Now that I am gainfully employed, I hereby declare there shall be no more excuses. I MUST reduce the square footage of my ass. I used all of my school and job angst as a handy dandy excuse to stop exercising. I went from running 10 miles per week and whaling hell out of my punching bag, to taking lots of naps and sitting on the couch as much as possible.
I done did what I shouldn't of done. I done got lazy. I've become a veritable Three Toed Sloth, the world's slowest mammal, so sedentary that algae grows on its furry coat.

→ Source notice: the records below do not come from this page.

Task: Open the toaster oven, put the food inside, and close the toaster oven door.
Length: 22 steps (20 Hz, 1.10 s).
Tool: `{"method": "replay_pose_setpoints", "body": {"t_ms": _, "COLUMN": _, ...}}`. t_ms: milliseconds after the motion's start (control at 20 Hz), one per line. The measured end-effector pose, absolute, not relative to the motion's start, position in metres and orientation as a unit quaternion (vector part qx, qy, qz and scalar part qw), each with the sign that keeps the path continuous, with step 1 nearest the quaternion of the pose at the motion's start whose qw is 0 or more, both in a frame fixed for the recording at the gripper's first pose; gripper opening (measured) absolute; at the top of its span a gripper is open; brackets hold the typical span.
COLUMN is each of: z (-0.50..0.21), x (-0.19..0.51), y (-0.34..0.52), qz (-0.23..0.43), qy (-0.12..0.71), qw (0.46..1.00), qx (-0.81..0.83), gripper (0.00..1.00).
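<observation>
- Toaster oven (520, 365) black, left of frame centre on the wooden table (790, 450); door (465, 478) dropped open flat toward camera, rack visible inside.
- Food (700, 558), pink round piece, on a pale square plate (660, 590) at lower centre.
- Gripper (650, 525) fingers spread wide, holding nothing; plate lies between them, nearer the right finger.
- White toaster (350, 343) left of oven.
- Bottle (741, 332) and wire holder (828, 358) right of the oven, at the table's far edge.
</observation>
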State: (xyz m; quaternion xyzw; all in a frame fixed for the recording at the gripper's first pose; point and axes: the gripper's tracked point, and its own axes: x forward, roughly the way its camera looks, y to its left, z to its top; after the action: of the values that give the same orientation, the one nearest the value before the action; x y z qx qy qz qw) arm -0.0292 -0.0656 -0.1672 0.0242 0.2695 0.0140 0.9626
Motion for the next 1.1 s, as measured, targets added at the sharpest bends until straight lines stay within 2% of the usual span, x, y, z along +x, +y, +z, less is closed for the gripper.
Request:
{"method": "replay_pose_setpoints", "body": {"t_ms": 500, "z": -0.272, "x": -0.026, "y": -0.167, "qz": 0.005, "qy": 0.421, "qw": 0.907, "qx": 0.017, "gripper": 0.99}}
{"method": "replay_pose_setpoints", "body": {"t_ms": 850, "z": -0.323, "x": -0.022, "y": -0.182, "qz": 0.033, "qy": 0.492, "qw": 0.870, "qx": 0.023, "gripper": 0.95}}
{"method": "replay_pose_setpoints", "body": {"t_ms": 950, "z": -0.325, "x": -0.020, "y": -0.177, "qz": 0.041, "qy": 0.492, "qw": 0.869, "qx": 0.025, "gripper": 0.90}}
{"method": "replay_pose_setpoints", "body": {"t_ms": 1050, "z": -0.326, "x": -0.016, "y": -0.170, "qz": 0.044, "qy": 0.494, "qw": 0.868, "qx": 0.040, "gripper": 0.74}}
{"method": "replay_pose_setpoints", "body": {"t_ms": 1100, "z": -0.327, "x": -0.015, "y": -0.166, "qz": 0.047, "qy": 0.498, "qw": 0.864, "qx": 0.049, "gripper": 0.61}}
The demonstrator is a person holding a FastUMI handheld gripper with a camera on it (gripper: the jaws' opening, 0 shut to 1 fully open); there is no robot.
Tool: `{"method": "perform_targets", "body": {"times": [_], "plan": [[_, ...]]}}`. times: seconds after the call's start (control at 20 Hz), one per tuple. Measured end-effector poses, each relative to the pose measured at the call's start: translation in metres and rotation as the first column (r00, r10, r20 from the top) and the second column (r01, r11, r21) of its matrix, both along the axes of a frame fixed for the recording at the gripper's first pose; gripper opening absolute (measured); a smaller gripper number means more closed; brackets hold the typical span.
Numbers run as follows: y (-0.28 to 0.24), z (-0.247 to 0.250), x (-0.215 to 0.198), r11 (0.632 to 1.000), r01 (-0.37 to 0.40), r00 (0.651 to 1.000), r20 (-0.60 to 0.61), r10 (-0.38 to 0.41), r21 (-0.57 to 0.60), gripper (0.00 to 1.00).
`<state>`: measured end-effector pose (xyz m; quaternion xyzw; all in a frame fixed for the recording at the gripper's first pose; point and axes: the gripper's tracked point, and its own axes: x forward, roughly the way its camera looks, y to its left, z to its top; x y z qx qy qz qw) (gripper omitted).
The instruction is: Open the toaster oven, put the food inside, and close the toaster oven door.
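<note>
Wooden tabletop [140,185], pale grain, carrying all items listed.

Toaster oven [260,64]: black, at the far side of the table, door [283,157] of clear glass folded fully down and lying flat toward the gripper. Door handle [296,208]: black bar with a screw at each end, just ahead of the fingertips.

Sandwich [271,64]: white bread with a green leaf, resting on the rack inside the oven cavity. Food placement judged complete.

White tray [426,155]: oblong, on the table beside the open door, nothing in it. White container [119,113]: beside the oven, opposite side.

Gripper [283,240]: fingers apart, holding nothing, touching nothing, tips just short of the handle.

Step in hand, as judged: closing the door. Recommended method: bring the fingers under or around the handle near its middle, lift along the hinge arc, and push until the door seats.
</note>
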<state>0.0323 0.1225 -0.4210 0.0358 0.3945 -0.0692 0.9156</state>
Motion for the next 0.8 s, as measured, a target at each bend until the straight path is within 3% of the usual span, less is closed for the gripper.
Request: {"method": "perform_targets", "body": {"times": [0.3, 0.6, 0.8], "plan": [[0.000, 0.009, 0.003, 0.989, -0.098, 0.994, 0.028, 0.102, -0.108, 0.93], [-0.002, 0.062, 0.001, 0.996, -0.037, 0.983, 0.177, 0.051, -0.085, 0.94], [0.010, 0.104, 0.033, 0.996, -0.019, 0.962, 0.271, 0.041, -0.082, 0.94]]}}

Since the very thought of running makes me want to hang myself, I shan't do it. I shall, however, Power Walk with 10 lbs of weights strapped to my arms. It's a start.
5 comments:
If you ain't movin' you sittin' still... that's what Mammaw still says. Great advice for every moment in life. Oh, and good luck with the excercise too.
I have always wondered why sloths are so skinny. Serious look at some pictures of them, skin and bones, they could be on a Paris runway.
Damn vegans. ;-)
Oh and go you! *Sends tons of encouragement vibes your way* Unfortunately my weight loss solution doesn't work for very many people (breastfeeding... just add baby.)
I find that the San Francisco hills are helpful. My clothes almost fit again.
You GO Girl!!!
sorry I have been behind on my blog roll.
I am just getting use to the new pace of my job. How are things with yours?
I am also trying to get it things in gear.
I was so tierd thursday when I got home I dont think I have ever appriciated a 3 day weekend as much.